I recently migrated some old mailing lists into Mailman. They had previously run on different software (my own), and at first I assumed I'd need to keep two sets of archives, putting the old ones on my regular website (not the "lists." subdomain created by Mailman).

Then I saw in the FAQ that it was possible to edit list archives. The emphasis there was on deleting posts, but I thought, if this works for deleting posts it should also work for adding them.

Fortunately my old archives were already in mbox format. Or rather, almost in mbox format. The old incarnation of my lists had been on a server where I had a low usage quota, so I had been downloading all archives over a year old and storing them on my home computer. In doing so, I had passed them through a word processor macro to do some minimal cleanup, which was chiefly to remove the ">" that mbox files put in front of body lines beginning with "From " ("From the historian's viewpoint," one subscriber wrote).
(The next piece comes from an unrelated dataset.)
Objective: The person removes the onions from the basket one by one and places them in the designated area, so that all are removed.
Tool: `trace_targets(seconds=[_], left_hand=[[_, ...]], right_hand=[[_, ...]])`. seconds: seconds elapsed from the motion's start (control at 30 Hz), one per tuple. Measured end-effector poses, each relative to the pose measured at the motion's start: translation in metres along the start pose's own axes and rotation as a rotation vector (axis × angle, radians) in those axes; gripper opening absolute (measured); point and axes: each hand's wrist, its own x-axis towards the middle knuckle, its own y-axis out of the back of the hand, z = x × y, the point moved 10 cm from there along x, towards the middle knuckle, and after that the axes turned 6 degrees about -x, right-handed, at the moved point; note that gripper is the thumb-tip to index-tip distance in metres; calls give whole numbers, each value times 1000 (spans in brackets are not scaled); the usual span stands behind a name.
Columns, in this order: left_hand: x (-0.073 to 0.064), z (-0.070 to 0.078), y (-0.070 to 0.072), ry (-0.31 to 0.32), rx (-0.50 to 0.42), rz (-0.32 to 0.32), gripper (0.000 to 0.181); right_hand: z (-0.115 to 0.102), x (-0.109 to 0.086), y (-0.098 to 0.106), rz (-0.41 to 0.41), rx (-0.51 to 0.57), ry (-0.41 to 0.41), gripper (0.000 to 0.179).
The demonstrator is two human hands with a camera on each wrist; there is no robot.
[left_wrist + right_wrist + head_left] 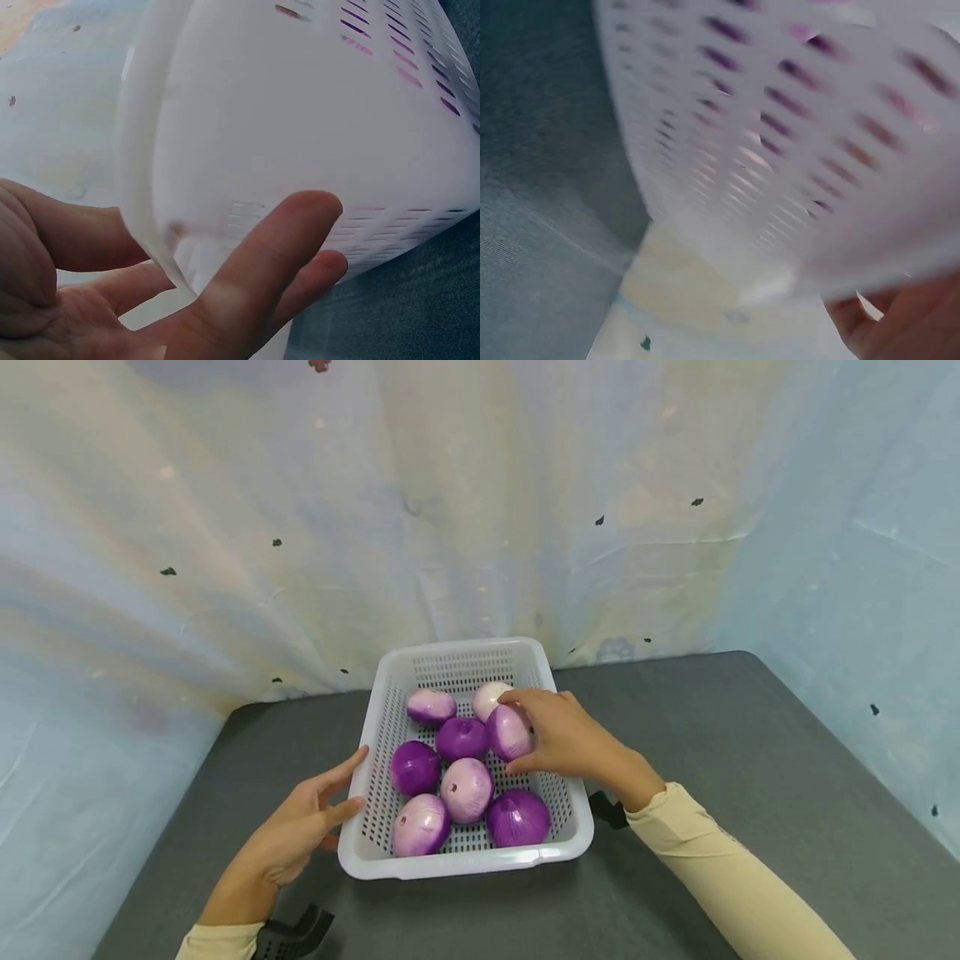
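Observation:
A white plastic basket (465, 864) with slotted walls holds several purple and pale red onions (518, 817). My right hand (562, 735) reaches over its right side and grips a half-pale, half-purple onion (510, 732) between thumb and fingers. That onion is inside the basket, overlapping a paler onion (491, 698) behind it. At the left rim, my left hand (300, 827) holds the basket. In the left wrist view, its fingers (277, 240) lie along the outer wall below the rim. The right wrist view shows mostly the basket's slotted side (727, 150), with part of the right hand (907, 322) beyond the rim.
The basket stands on a dark grey table (675, 727), near its back edge. A pale patterned curtain (480, 510) hangs behind the table, and light blue sheeting (862, 568) closes off the right side. Black wrist straps (292, 935) show at both wrists.

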Motion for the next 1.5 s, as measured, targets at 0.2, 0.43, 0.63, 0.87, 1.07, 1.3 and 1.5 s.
trace_targets(seconds=[0.2,0.43,0.63,0.87,1.07,1.3,1.5], left_hand=[[1,2,0,-5,4,-16,75],[-1,1,1,7,0,-4,76],[0,-1,1,4,-11,-3,76],[1,-2,4,6,-14,2,76],[1,-1,4,10,-9,1,76],[1,1,5,3,-1,-10,76],[2,-1,5,6,-14,-8,76]], right_hand=[[14,-31,26,43,173,-81,95],[26,-53,36,93,228,-96,90],[41,-60,34,76,261,-121,87],[48,-60,32,35,267,-122,88],[53,-61,31,9,208,-131,87],[55,-61,37,25,199,-121,84],[60,-63,42,45,199,-142,87]])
Undoing that change was easy enough, but what I didn't notice was that word wrap had gotten imposed on some very long header lines (such as "DomainKey-Signatures:"). This damaged the headers and made them appear to end sooner, with some of their data falling through into the message body.

Usually, when this happened, the "Date:" line would be in the part that fell through. Mailman seems to rely on this line when sorting posts by date (it does _not_ rely on the physical order of messages in the mbox file). In the absence of a "Date:" line in the header, Mailman seems to use the current time (when it is indexing the archive).

To fix this I had to go back through the imported mbox files and clean up the headers. Since I was doing this in vi over an SSH connection and couldn't see clearly whether there was a newline character or only a line that was too long for the screen, I decided the safest method was just to delete all those overlong headers. They shouldn't be needed in the archive anyway. (The "Received:" and "Delivered-To:" lines had long since been removed by my program, when it saved out a week's files and started a new archive.)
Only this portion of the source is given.